▶ EXERCISE REQUIREMENTS
Copy out the lines below that hold the word "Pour".

Recorded data:
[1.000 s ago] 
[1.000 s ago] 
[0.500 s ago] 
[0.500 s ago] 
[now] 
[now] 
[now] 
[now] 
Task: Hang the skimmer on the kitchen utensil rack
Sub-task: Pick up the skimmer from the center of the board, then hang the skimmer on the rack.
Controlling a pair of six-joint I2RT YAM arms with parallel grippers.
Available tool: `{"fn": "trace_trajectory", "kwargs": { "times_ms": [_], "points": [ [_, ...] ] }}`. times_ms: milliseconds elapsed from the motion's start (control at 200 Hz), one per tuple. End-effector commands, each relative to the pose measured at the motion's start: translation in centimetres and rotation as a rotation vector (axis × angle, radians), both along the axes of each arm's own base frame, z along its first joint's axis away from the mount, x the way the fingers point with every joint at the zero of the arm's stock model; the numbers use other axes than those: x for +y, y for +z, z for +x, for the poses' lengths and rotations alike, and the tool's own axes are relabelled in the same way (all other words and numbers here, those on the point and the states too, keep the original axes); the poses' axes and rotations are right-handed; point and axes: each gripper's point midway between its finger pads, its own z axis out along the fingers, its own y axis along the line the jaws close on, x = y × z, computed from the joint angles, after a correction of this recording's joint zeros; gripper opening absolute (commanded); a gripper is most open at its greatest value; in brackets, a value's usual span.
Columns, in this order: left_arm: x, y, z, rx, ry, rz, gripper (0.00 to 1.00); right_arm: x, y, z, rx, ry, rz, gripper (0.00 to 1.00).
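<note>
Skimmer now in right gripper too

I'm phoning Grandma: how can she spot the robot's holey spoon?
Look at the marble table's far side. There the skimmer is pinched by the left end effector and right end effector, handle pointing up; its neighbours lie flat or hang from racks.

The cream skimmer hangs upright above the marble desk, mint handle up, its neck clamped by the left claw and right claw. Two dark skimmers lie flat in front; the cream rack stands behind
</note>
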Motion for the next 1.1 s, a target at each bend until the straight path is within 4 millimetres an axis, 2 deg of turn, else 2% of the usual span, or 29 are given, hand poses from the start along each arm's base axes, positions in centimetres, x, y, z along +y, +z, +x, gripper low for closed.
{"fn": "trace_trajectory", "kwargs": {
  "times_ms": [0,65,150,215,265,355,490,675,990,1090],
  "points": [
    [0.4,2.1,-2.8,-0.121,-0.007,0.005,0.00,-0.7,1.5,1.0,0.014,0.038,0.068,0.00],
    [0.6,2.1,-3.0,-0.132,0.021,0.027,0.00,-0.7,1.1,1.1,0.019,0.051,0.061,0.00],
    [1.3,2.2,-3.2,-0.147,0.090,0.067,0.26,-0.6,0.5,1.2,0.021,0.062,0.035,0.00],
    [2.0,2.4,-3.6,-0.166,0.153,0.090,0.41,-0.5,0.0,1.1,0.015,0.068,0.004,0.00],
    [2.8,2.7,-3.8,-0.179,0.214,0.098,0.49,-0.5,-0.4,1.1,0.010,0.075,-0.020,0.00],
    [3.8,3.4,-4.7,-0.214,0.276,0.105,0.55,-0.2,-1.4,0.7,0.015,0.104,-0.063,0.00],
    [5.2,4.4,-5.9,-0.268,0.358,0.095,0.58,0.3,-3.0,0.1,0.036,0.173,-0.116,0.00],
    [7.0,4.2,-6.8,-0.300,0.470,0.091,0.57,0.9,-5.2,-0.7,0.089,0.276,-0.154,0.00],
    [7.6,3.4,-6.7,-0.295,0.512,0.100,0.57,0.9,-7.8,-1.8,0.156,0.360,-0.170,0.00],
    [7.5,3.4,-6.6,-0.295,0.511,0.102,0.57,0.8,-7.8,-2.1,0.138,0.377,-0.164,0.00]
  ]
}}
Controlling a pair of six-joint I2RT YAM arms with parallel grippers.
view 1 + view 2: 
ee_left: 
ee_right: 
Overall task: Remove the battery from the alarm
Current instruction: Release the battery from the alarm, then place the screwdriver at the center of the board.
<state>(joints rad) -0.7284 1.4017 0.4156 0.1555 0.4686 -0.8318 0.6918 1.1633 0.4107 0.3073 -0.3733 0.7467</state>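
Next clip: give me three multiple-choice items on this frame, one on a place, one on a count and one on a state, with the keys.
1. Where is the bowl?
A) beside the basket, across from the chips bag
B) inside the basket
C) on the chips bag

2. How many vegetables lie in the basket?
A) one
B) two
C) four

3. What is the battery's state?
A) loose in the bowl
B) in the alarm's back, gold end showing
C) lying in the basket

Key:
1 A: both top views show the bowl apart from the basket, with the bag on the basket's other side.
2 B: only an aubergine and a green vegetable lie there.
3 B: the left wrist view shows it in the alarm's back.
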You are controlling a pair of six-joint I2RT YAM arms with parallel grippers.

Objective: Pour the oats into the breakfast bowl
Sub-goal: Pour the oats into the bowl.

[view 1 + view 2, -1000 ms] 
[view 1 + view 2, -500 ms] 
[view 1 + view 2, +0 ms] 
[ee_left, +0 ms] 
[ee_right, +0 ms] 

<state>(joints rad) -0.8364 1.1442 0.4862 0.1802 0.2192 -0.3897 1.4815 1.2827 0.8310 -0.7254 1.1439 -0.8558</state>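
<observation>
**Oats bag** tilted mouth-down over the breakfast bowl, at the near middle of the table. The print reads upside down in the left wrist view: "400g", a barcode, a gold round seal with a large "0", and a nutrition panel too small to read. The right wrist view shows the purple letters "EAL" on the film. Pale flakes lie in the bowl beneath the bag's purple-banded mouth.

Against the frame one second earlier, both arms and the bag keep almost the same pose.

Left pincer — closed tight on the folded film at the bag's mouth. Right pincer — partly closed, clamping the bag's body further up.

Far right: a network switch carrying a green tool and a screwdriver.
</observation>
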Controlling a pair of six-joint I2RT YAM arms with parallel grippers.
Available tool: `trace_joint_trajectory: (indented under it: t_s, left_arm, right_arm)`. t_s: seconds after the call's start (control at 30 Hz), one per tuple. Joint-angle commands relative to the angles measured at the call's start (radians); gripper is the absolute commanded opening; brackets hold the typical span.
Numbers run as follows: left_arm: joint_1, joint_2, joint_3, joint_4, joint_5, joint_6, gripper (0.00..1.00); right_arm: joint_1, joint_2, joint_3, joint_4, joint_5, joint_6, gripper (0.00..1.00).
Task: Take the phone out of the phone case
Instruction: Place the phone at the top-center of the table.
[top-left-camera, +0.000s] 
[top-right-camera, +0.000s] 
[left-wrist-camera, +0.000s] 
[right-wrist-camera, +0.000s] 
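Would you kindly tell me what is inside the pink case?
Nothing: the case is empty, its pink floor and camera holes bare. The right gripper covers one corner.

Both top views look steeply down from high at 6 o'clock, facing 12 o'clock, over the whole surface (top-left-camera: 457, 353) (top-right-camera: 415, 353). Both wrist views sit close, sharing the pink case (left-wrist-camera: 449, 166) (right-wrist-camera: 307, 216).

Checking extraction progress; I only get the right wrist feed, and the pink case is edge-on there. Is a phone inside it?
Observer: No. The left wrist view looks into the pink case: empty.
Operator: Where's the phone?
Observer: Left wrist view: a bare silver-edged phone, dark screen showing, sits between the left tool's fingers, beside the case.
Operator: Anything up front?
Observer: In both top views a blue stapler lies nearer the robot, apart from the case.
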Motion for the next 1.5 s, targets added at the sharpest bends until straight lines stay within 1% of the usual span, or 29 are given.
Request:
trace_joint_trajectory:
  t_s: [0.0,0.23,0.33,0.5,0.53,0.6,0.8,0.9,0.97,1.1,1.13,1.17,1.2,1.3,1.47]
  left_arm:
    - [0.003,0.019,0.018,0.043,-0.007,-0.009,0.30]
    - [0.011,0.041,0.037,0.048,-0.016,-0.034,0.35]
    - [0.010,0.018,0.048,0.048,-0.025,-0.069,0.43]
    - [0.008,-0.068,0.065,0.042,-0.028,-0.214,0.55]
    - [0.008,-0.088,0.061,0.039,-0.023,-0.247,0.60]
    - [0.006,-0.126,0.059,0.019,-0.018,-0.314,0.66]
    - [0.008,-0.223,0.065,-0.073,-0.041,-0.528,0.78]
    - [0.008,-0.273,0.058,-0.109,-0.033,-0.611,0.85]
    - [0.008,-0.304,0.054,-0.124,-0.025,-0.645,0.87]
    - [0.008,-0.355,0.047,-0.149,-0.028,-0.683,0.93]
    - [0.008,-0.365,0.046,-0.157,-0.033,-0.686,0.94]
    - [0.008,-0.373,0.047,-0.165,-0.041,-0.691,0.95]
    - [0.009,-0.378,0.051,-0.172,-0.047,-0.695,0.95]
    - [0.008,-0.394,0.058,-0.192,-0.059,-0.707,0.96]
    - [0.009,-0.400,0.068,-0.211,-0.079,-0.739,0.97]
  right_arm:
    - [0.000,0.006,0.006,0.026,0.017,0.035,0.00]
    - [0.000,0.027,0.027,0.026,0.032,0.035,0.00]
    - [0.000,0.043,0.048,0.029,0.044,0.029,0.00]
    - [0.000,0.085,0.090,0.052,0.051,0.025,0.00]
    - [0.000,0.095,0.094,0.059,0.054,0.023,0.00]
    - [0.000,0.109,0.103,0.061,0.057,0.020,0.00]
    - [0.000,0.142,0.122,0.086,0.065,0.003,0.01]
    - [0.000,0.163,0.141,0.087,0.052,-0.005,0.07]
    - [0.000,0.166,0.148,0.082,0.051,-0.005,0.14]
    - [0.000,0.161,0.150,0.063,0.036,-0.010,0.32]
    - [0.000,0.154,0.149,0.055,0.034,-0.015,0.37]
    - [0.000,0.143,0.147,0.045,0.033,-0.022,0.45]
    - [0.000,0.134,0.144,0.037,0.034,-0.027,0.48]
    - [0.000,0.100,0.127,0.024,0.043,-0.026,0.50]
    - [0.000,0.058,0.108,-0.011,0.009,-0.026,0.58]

▶ OUTPUT
Objective: Pour the oats into the breakfast bowl
Sub-goal: Pour the oats into the bowl.

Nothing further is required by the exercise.